BenchLab
A flight simulator for litigators. Upload your matter, argue aloud against a simulated judge, and walk away with the transcript, the scorecard, and a citation trace for every critique.
The Premise
Most oral argument prep is moot court with a borrowed colleague. It works, but it's expensive in time, hard to schedule, and impossible to repeat. The really high-stakes practice — appellate argument, motion-in-limine arguments before a tough trial judge, dispositive motion hearings — gets one or two passes if you're lucky, and the feedback you get is whatever your moot judge happened to think of in the moment.
BenchLab is built around a different premise: that a litigator should be able to step into a focused, voice-first practice room as often as they want, argue against a skeptical judge calibrated to their case, and leave with structured feedback grounded in their own materials.
Less like a chatbot, more like a focused moot-court room: constrained, voice-first, legally grounded, skeptical, and useful after each repetition.
The Phase A Loop
Phase A is intentionally narrow: a single-judge demo that proves the loop. One matter at a time, one judge or judge archetype, one advocate. The user uploads briefs, motions, key authorities, prior hearing transcripts, and prep notes. The system parses and chunks the materials, builds an inspectable matter packet — issues, facts, posture, authorities, weak points, likely questions — and the user reviews it before the session starts.
Then the live session: bidirectional, low-latency voice. The judge interrupts. Asks pointed questions. Pushes on the weak points the matter packet flagged. The system retrieves relevant chunks of the briefs and authorities in real time, so the judge's questions are grounded in the actual record rather than confabulated.
After the session, the output: a full transcript with speaker labels, a timeline of interruptions and topic shifts, a scorecard rating answer structure, responsiveness, command of the record, concession discipline, issue framing, and remedy clarity. Every critique on the scorecard links back to the specific transcript turn, the retrieved chunk, and the judge-card behavior rule that produced it. Plain trace beats ungrounded confidence. Legal users will forgive an unpolished citation trail; they will not forgive a confident critique with no provenance.
Phase A integrated path, Phase B modular stack
What's In, What's Out
Phase A — In Scope
- One matter, one judge or archetype
- Document upload and ingestion
- Inspectable matter packet
- Realtime voice session, interruptible
- Transcript with speaker labels
- Scorecard with rubric and trace
- Retrieval/citation trace per critique
- Internal calibration controls
Phase A — Out of Scope
- Multi-judge panels
- Cloned voices or photoreal avatars
- Outcome prediction
- Firm-wide dashboards
- Mobile apps
- Procurement-grade tenant admin
- Named-judge calibration depth
- Enterprise SSO/SCIM, audit, regional deployment
Scope discipline is the thing most likely to make or break the build. Panels, avatars, voice cloning, and predictive analytics could each absorb the whole project before the basic loop works. Phase A is the loop; Phase B is the platform.
The Real Risks
Five risks I'm tracking, in roughly the order they bite:
Latency
If the turn-taking feels slow, the demo fails emotionally even when the reasoning is good. Voice latency is the first thing that has to be right.
Grounding
Untraceable critiques destroy trust faster than any single bad answer. Every scorecard line gets a citation back to the matter or the transcript.
Privilege
Lawyers will not upload sensitive materials without a clear data-handling posture.
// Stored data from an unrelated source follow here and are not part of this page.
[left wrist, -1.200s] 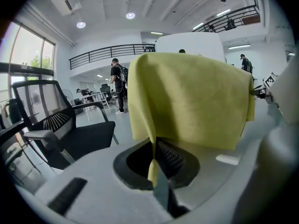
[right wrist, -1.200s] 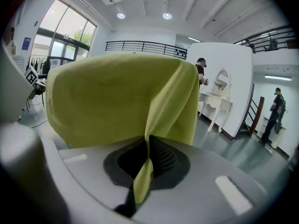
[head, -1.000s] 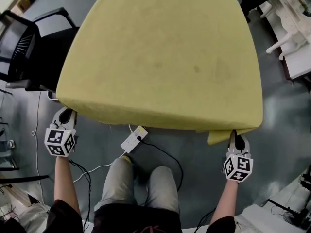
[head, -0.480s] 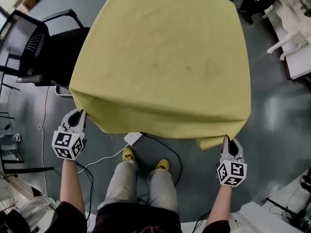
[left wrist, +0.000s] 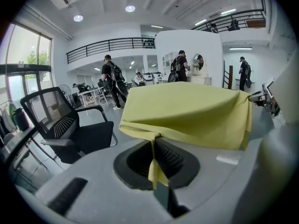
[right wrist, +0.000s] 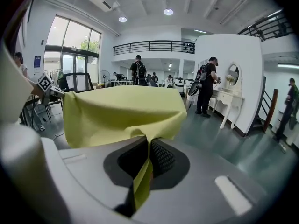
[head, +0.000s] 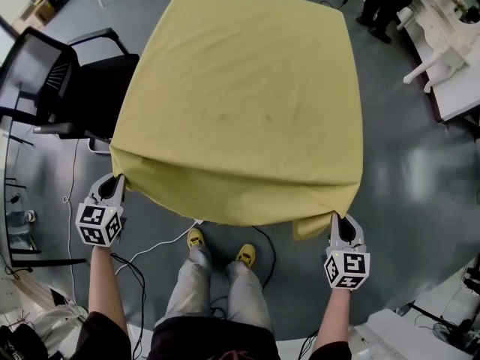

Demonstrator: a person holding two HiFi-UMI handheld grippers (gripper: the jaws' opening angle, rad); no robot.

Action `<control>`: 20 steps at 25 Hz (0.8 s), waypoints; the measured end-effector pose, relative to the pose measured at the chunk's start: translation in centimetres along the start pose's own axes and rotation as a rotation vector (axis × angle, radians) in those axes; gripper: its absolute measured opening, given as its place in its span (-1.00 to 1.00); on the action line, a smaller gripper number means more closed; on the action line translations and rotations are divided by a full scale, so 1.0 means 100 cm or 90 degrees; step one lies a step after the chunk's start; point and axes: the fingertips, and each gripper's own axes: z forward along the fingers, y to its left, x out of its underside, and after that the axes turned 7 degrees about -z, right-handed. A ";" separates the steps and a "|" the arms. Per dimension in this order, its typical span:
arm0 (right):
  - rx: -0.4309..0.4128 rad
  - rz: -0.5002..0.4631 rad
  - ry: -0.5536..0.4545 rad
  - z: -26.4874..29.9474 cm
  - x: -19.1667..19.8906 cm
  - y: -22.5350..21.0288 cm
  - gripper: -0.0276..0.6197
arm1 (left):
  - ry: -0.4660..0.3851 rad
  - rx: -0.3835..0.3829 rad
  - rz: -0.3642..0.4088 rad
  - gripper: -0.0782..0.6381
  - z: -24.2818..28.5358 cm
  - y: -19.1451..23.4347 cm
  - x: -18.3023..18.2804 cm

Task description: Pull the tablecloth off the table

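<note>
A yellow tablecloth (head: 240, 103) covers the table and hides its top; its near edge hangs slack between the two near corners. My left gripper (head: 118, 180) is shut on the cloth's near left corner, a strip of yellow cloth (left wrist: 153, 167) pinched between its jaws. At the near right corner my right gripper (head: 335, 217) is shut on the cloth too, with a yellow fold (right wrist: 142, 181) caught between the jaws. In both gripper views the tablecloth (left wrist: 187, 111) (right wrist: 121, 111) drapes over the table ahead.
A black office chair (head: 52, 88) stands close to the table's left side. A power strip and cables (head: 172, 238) lie on the grey floor by the person's yellow shoes (head: 196, 238). White furniture (head: 450, 43) stands at the right. Several people stand in the background (left wrist: 110, 78).
Both grippers have drawn back toward the person with the corners in them. The cloth's near edge has come off the table and sags; the person has stepped backward.
</note>
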 end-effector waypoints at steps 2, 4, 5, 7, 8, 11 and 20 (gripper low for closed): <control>-0.005 0.006 0.000 -0.004 -0.001 0.004 -0.88 | 0.010 0.001 -0.006 -0.77 -0.004 -0.003 0.006; -0.011 0.009 0.004 -0.008 0.000 0.007 -0.88 | 0.016 -0.001 -0.016 -0.77 -0.012 -0.006 0.014; -0.014 0.010 0.006 -0.011 0.001 0.008 -0.88 | 0.020 -0.002 -0.017 -0.77 -0.016 -0.007 0.017; -0.021 0.011 0.008 -0.015 0.003 0.013 -0.88 | 0.025 -0.004 -0.020 -0.77 -0.025 -0.008 0.023; -0.025 0.011 0.009 -0.017 0.005 0.015 -0.88 | 0.026 -0.007 -0.024 -0.77 -0.030 -0.008 0.026; -0.036 0.010 0.013 -0.024 0.010 0.022 -0.88 | 0.023 -0.013 -0.040 -0.77 -0.044 -0.013 0.035; -0.037 0.011 -0.002 -0.064 0.009 0.047 -0.88 | 0.010 0.015 -0.062 -0.77 -0.089 -0.043 0.054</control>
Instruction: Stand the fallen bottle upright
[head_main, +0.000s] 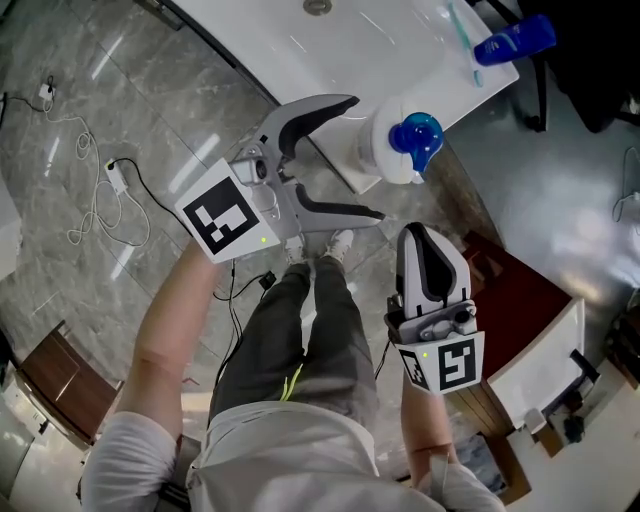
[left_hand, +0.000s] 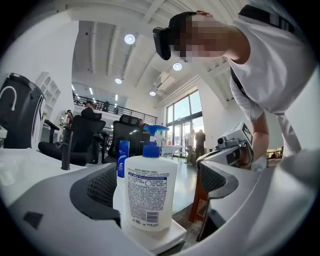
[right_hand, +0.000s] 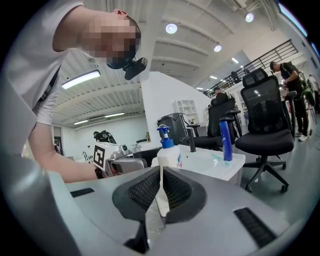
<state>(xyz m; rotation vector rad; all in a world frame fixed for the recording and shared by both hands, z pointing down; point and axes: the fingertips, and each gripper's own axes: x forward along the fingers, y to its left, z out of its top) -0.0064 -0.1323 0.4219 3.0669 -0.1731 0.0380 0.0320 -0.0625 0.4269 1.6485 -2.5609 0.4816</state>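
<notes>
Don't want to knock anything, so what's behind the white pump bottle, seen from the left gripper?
A blue bottle stands on the counter behind the white pump bottle, which covers its right edge. Office chairs sit farther back.

Head view: glossy grey marble-look floor (head_main: 120, 90) fills the left and upper left, with a white cable with plug (head_main: 113, 178) looped on it. White countertop (head_main: 400, 50) runs across top centre. Dark red panel (head_main: 515, 290) at right, brown wooden piece (head_main: 55, 375) lower left.

Left gripper view: white ceiling (left_hand: 100, 30) with round recessed lights (left_hand: 130, 39) at top. Tall windows (left_hand: 182, 117) centre right, bright daylight. Black office chairs (left_hand: 82, 135) at left, railing (left_hand: 112, 109) behind them.

Right gripper view: strip light (right_hand: 82, 79) upper left, white wall (right_hand: 160, 100) centre, another black chair (right_hand: 262, 115) at right.
</notes>
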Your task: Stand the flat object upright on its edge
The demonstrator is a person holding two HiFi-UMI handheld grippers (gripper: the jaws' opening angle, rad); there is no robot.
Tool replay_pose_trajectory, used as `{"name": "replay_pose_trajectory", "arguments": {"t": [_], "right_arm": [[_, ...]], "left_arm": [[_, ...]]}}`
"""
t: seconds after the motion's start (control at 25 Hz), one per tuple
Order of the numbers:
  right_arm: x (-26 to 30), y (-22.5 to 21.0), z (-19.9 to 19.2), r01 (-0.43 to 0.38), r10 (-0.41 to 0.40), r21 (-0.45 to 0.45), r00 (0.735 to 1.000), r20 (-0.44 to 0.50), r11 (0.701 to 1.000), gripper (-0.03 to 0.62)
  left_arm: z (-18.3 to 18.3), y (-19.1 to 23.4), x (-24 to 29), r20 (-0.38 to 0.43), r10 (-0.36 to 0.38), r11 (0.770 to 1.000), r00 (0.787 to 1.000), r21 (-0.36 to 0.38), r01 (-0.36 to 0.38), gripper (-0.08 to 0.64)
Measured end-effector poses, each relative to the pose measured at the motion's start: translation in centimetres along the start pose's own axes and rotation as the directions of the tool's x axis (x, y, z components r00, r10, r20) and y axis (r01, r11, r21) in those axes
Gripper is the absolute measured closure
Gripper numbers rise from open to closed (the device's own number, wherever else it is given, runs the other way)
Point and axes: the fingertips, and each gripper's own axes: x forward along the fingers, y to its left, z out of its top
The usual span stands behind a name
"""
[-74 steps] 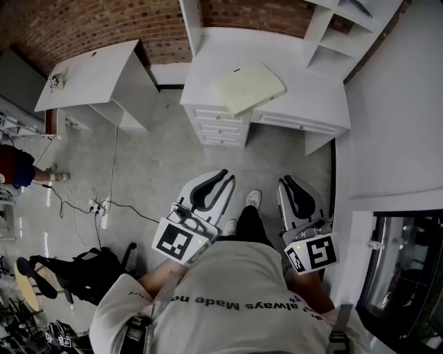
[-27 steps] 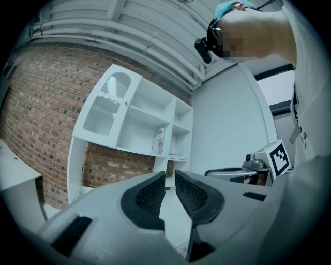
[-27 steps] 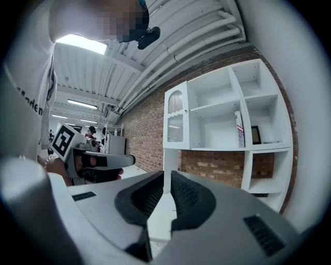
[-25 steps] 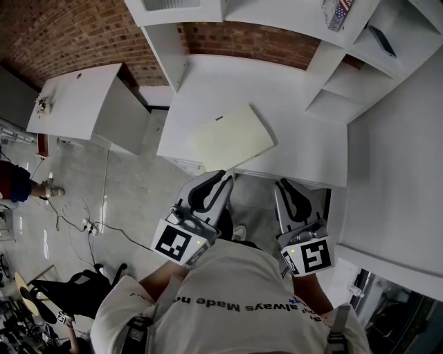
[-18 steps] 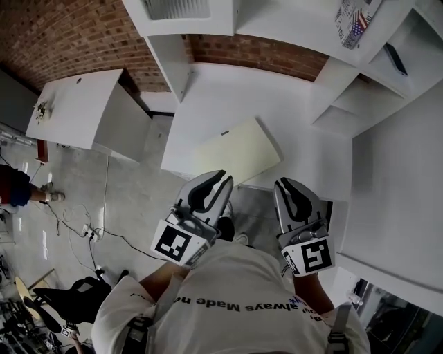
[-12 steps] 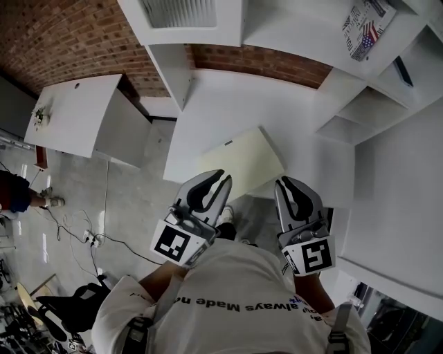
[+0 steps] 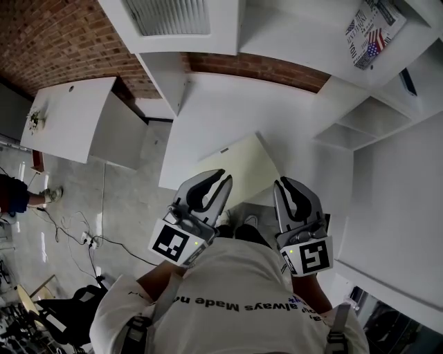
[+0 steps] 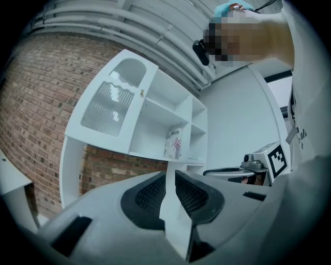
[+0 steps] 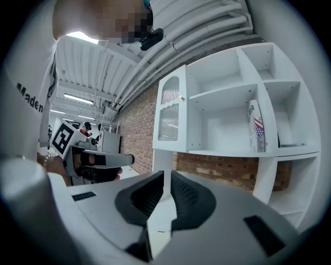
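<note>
**Task object.** A cream board (image 7: 239, 162) is seen lying flat on the white desk (image 7: 228, 104), close to the desk's front edge. It is not stood on its edge. Its long axis is set diagonally in the head view, running from the near left toward the far right and skewed against the front edge. A small dark mark is noted at the far long edge. The near part of the board is covered by the left gripper.

**Left gripper** (image 7: 223, 178). It is held level and pointed at the desk. In the head view its tips overlap the board's near side, and contact cannot be confirmed. In the left gripper view the jaws are found clenched together with nothing between them. Only a white shelf upright is seen past the narrow slit at the tips.

**Right gripper** (image 7: 287, 185). It is held beside the left one, just off the board's right corner and apart from it. Its jaws are likewise closed and empty.

**Surroundings.** A white shelf unit (image 7: 360, 117) is mounted over the desk against a brick wall (image 7: 41, 41). A flag-printed book (image 7: 374, 31) is stood upright in one compartment. A ribbed-glass cabinet door (image 7: 169, 15) is fitted at the unit's left. A second white table (image 7: 69, 114) is placed further left.
</note>
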Motion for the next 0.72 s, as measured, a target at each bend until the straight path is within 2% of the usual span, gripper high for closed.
{"name": "replay_pose_trajectory", "arguments": {"t": [0.32, 0.48, 0.72], "right_arm": [[0.7, -2.6, 0.1, -0.041, 0.041, -0.031, 0.999, 0.001, 0.999, 0.549], [1.1, -3.3, -0.3, -0.057, 0.058, -0.062, 0.998, 0.007, 0.996, 0.549], [1.9, -3.4, -3.2, -0.095, 0.089, -0.101, 0.994, -0.056, 0.99, 0.546]], "left_arm": [[0.0, -0.5, 2.8, 0.019, 0.011, 0.999, 1.0, -0.03, -0.011, 0.502], [-1.6, -0.2, 3.4, -0.013, 0.03, 0.997, 0.999, -0.073, -0.031, 0.502], [-5.9, 0.5, 3.4, -0.097, 0.038, 0.984, 0.995, -0.171, -0.054, 0.487]]}}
Retention, isolation, and deletion need to be answered before anything moves.
Likeness
Named-judge mode is more impressive and carries real overclaim and rights risk. The default for Phase A is a fictionalized archetype, with named-judge gated on legal review.
Scope Creep
Panel mode, avatars, and voice cloning are the obvious ways to wreck the build. Phase A is locked to one judge, one matter, one advocate.
Evaluation
Without structured feedback from real test users, "realistic" becomes subjective. A feedback rubric and design-partner cohort are part of Phase A, not a Phase B luxury.
Where It Stands
BenchLab is currently a research workspace, not yet an application. What exists today is the strategic and technical foundation — judge-modeling research paper, data-moat memo, architecture memos from four different model families used as cross-checks, an investor whitepaper, a detailed budget and roadmap, the Phase A implementation brief, and the artifact inventory tying it together.
The next high-value move is the narrow Phase A prototype itself: a thin app stack — Next.js, FastAPI, Postgres with pgvector, a realtime voice adapter — built around the loop above. The build plan is staged in eight weeks of milestones, each with an exit gate. The goal of the build is not to ship enterprise-complete software; it's to prove that the loop is believable enough that a litigator wants to come back to it for the second matter.
BenchLab and Infinite Quorum are siblings: BenchLab tests advocacy against judges, Infinite Quorum tests advocacy against juries and general audiences. Different stakes, different rooms, the same idea — that legal advocacy gets better when you can practice it under realistic pressure as many times as you want.